Göttingen, with about 130,000 inhabitants, is situated at the Leine River in the south of Lower Saxony and is regarded as one of the most traditional university towns in Germany. By being nearly untouched by Allied bombing in World War II, the inner city of Göttingen has retained its historical atmosphere and is now an attractive place to live with many shops, cafes and bars.

Since the founding of the University in 1737, many renowned individuals have worked, studied or taught in Göttingen, amongst them more than 40 Nobel-prize winners. Today the university has 13 faculties covering all scientific disciplines with approximately 24,000 students, many of whom live in the inner city and give Göttingen a youthful feel.

The cultural heritage of the university town Göttingen has been formed by many personalities, scientists, scholars, Nobel-prize winners, and creative artists who have left their visible marks in the town. Personalities such as Gauß, Hahn and Heisenberg, as well as Lichtenberg and the Brothers Grimm, laid the foundations for the town to evolve into an important location for science.

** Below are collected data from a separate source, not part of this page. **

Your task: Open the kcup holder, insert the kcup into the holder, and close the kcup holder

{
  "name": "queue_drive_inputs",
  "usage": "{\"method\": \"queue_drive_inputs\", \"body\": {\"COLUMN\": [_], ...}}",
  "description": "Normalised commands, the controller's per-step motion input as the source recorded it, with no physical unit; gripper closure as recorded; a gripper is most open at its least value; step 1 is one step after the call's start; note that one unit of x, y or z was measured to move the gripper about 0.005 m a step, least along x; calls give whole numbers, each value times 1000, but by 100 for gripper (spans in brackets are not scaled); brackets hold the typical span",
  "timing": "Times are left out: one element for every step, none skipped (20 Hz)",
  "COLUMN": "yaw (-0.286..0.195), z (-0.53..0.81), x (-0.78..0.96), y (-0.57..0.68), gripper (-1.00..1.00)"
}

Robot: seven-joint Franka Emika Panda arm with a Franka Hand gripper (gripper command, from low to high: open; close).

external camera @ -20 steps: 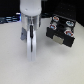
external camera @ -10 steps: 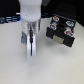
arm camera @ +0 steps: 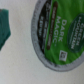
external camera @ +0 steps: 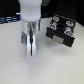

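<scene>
We judge the kcup (arm camera: 59, 36) light, thin-walled, crushable, its green foil lid filling the frame's right; best gripped across its rim. Claw (external camera: 30, 42) hangs low at centre-left over the counter (external camera: 15, 67); we cannot tell its closure.

The single arm (external camera: 28, 12) stands upright, reaching straight down, to the exterior view's left of the kcup holder (external camera: 61, 30) and well apart from it. The wrist is vertical. The gripper (external camera: 31, 49) points downward, its tip low beside the holder's base level. Finger spacing cannot be judged; the exterior view is blurred, and no fingers are discernible in the wrist view.
</scene>
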Motion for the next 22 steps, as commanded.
{"method": "queue_drive_inputs", "body": {"yaw": [-130,-75,0,-69,0,0,-32,-28,-54,-55,-54,-53,-45,-34,-24,-18,-14,-6,18,18,21,25], "z": [-5,-12,0,-9,0,0,330,622,616,696,786,869,913,932,942,944,938,917,895,892,848,771], "x": [-134,-90,3,-78,0,0,45,43,30,21,24,21,27,28,44,49,58,68,62,56,37,19], "y": [-26,-23,0,-21,29,29,113,162,197,227,245,281,325,373,401,414,433,458,468,473,494,512], "gripper": [-100,100,100,100,100,100,100,100,100,100,100,100,100,100,100,100,100,100,100,100,100,100]}}
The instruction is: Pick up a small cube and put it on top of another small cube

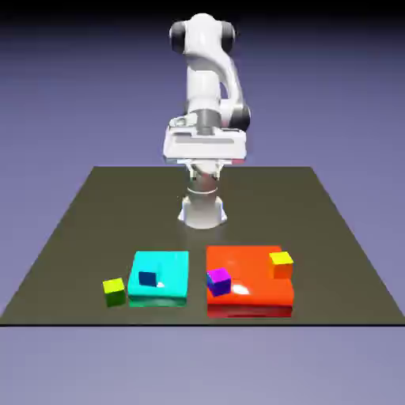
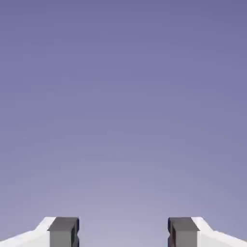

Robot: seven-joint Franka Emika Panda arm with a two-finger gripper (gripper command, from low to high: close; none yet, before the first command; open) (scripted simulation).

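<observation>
The small cube (image 1: 114, 291), lime yellow-green, sits on the dark table near its front edge, at the exterior view's left. Close by, a dark blue cube (image 1: 147, 278) rests on a flat cyan block (image 1: 170, 269). A purple cube (image 1: 218, 281) and an orange-yellow cube (image 1: 281, 263) rest on a flat red block (image 1: 249, 277). The arm's white hand (image 1: 202, 146) hangs high above the table's far half, well away from every cube. In the hand view my gripper (image 2: 123, 234) is open, its grey fingertips (image 2: 63, 231) wide apart, with only the blue-violet backdrop between them.
The robot's base (image 1: 202, 212) stands on the table behind the two flat blocks. The table's front edge (image 1: 202, 323) runs just in front of the blocks and the lime cube.
</observation>
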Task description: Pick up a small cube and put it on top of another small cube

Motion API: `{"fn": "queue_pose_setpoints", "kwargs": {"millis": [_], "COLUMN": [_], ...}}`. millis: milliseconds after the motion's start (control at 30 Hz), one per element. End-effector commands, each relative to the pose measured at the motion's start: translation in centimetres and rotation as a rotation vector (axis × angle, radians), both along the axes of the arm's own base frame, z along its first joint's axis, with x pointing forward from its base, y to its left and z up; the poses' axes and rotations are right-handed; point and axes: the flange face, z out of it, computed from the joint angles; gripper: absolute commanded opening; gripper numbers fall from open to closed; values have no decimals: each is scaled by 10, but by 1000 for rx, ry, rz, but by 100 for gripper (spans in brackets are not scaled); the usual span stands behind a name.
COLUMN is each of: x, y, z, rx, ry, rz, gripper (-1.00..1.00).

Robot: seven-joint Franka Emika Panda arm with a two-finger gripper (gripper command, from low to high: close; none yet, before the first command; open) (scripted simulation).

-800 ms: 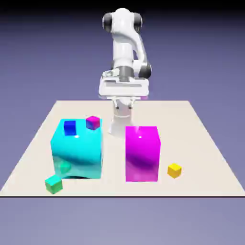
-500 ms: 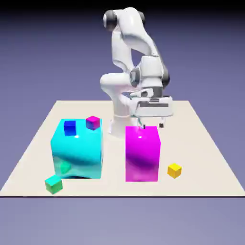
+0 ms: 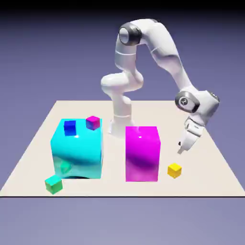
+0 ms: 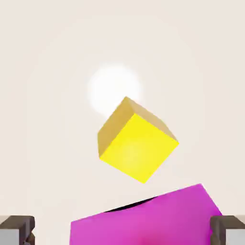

In particular, Gauß as the most well-known statistician has been living and working in Göttingen since 1795 until his death in 1855. Already at the age of 19, he had one of his most productive periods. He derived his first proof about the constructability of a uniform polygon with 17 edges, determined the solvability of quadratic equations and gave an understanding of the distribution of primes among the integers. Those findings were published in 1801 in his famous "Disquisitiones Arithmeticae". Also at early age, he invented one of the most prominent procedures in statistical estimation, the method of least squares, although he did not publish it until 1809. Together with Wilhelm Weber, he invented the first electromechanical telegraph to connect the historical observatory with the institute of physics in the center of Göttingen. Today, the tradition of Gauß’ work is continued by the Centre for Statistics, an interdisciplinary research centre with roughly 30 members from seven faculties. The Centre hosts a Ph.D. programme in Applied Statistics and Empirical Methods and helped to establish a master programme in Applied Statistics that started in 2013. The Centre is also the core for large integrated research projects, for example a research training group on Scaling Problems in Statistics.

One of the highlights of Göttingen’s inner city is the Old Botanical Garden, which was built in 1736 and lies downtown on both sides of the "Wall", the former ramparts. The garden, with its historical greenhouses, the botanical facilities and the old tree population, invites for a stroll off of the hectic downtown streets.